►
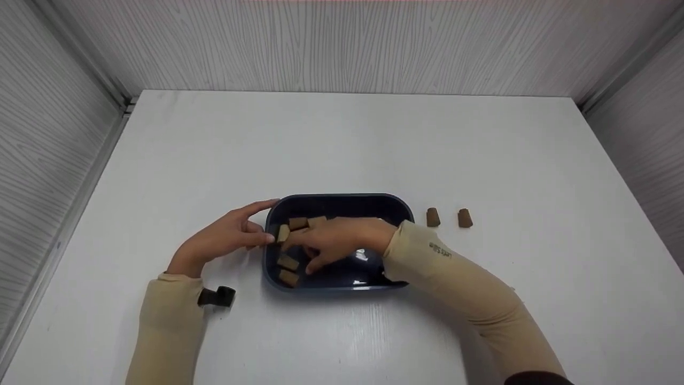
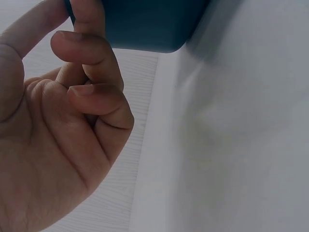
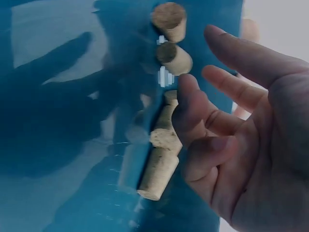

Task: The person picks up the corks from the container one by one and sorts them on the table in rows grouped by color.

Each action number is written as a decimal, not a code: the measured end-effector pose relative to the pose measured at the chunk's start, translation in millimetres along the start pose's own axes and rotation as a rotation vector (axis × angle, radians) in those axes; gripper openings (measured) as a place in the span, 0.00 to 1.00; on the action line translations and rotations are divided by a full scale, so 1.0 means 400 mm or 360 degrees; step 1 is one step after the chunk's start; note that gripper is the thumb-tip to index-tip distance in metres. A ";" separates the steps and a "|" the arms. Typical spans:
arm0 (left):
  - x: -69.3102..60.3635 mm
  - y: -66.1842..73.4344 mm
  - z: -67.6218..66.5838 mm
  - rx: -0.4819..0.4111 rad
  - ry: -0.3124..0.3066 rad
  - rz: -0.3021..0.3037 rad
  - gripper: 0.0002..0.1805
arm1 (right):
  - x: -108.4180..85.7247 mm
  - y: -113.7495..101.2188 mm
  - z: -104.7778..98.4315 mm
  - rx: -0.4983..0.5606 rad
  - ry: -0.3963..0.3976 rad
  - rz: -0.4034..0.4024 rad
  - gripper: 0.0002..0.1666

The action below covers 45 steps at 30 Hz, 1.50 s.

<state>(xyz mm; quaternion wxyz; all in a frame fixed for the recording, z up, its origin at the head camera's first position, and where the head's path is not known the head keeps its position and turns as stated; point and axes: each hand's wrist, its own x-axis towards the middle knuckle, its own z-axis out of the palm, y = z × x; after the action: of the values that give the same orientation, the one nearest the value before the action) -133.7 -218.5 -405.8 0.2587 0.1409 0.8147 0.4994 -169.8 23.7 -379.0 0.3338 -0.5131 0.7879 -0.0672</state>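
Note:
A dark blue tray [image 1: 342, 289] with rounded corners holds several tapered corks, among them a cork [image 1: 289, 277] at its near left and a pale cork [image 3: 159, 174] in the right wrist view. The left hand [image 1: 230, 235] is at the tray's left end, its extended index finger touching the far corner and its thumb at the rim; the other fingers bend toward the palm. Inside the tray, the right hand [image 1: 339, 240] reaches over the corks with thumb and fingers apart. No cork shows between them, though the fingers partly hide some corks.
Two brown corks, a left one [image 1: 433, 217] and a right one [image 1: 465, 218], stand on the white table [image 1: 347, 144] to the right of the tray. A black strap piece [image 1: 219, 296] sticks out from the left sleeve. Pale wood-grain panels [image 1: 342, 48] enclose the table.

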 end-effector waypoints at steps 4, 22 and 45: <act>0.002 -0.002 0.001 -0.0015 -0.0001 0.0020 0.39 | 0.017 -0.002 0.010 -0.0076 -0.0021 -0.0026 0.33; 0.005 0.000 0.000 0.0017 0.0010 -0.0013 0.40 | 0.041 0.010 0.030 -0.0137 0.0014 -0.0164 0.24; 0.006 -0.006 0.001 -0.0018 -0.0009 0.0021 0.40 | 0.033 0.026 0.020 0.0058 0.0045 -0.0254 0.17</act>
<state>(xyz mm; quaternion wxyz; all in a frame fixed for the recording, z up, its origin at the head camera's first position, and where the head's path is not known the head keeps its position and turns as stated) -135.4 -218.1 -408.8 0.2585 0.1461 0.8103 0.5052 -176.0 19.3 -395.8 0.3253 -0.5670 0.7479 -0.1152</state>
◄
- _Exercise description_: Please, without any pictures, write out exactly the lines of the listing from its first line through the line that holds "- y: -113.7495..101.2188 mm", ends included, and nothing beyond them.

- _Exercise solution_:
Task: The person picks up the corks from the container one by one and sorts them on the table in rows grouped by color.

Each action number is written as a decimal, not a code: the measured end-effector pose relative to the pose measured at the chunk's start, translation in millimetres along the start pose's own axes and rotation as a rotation vector (axis × angle, radians) in those axes; gripper openings (measured) as a place in the span, 0.00 to 1.00; on the action line translations and rotations are divided by a full scale, so 1.0 means 400 mm or 360 degrees; step 1 is one step after the chunk's start; note that gripper is the thumb-tip to index-tip distance in metres. A ";" separates the steps and a "|" the arms. Typical spans:
arm0 (left):
  - x: -69.3102..60.3635 mm
  - y: -66.1842..73.4344 mm
  - z: -67.6218..66.5838 mm
  - rx: -0.4819..0.4111 rad
  - ry: -0.3124..0.3066 rad
  - rz: -0.3021..0.3037 rad
  - gripper: 0.0002..0.1805
arm1 (right):
  - x: -108.4180..85.7247 mm
  - y: -113.7495..101.2188 mm

The exercise is done now.